Por el cardenal Juan José Omella.
El arquitecto Antoni Gaudí solía decir con admiración: «¡La liturgia lo tiene todo previsto!». La liturgia es ciertamente una extraordinaria maestra de la fe y de la espiritualidad. En este sentido, me parece ejemplar que el calendario litúrgico actual haya puesto, en días sucesivos, una fiesta dedicada a Jesús y una dedicada a su Madre. Este viernes celebrábamos la solemnidad del Sagrado Corazón y ayer, sábado, la memoria del Corazón Inmaculado de la Bienaventurada Virgen María.
La Iglesia celebra siempre la sobreabundancia del amor de Dios Trinidad, que se da en Cristo y por el Espíritu Santo. El Padre nos da el Hijo en la Eucaristía (Corpus) y a través de su corazón traspasado (Sagrado Corazón) recibimos el don y la fuerza del Espíritu Santo (Pentecostés). Son solemnidades del Señor en que celebramos lo que conmemoramos en cada Eucaristía. Si la solemnidad del Corpus se relaciona con el Jueves Santo, la del Corazón de Jesús se relaciona con el Viernes Santo, como una prolongación y contemplación de los misterios de Cristo que nos salvan.
Jesús ha reparado la humanidad ante Dios. La Iglesia se une a esta reparación con la fe, con la esperanza, con el amor y con las obras de caridad que procuran la justicia. No es una evasión de la realidad mediante prácticas devotas; es un fuego de amor que, una vez entra en nosotros, nos lleva a entregar la propia vida y hacer obras en favor de los más débiles, según nos va interpelando el Espíritu Santo.
Hace unas semanas, tuve la satisfacción de reunirme con entidades católicas que trabajan intensamente por los más desfavorecidos. Las acciones de estas entidades son una de les expresiones contemporáneas del amor de Cristo a los más débiles.
Quisiera subrayar también que Ia liturgia nos da una buena lección cuando al día siguiente de la celebración del Sagrado Corazón nos propone recordar la del Corazón Inmaculado de la Bienaventurada Virgen María. El culto a esta advocación procede de san Juan Eudes y fue propagada sobre todo por san Luis María Grignion de Montfort. San Antonio María Claret fue un gran impulsor de la devoción al Corazón de María y llamó «Misioneros Hijos del Inmaculado Corazón de María» a la congregación que fundó en Vic en 1849. Hace unas décadas, el papa san Juan Pablo II escogió las palabras Totus tuus como lema episcopal. Estas palabras pertenecen a la consagración al Corazón de María: «Todo tuyo soy, y todo lo mío es tuyo. En todo lo mío te acojo. Dame tu corazón, María».

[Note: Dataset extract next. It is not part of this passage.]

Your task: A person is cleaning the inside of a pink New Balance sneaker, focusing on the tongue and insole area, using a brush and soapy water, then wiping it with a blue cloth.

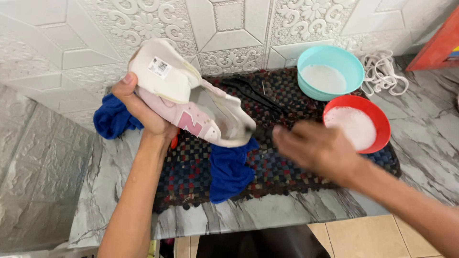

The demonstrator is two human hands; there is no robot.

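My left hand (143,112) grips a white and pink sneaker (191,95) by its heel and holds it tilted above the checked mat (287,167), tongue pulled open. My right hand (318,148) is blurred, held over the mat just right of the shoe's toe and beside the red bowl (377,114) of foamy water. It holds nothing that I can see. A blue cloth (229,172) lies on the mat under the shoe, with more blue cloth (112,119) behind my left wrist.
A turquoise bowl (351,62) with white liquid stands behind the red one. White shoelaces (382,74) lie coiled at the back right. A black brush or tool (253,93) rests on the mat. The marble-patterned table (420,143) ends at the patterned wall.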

Las celebraciones del Sagrado Corazón de Jesús y del Corazón de María nos recuerdan que la Iglesia vive del amor del Dios Trinidad y que debe tener un corazón maternal para con todos y, especialmente, con los más vulnerables. Precisamente, san Juan XXIII tituló Mater et magistra («Madre y maestra») una de sus encíclicas sobre la misión social de la Iglesia. Y san Pablo VI ofreció a María el nuevo título de Madre de la Iglesia.
Queridos hermanos y hermanas, acabamos pidiendo la intercesión de la Virgen: «Santa María, Madre de Dios y madre nuestra, bajo tu amparo nos acogemos, líbranos de cualquier peligro, oh Virgen gloriosa y bendita».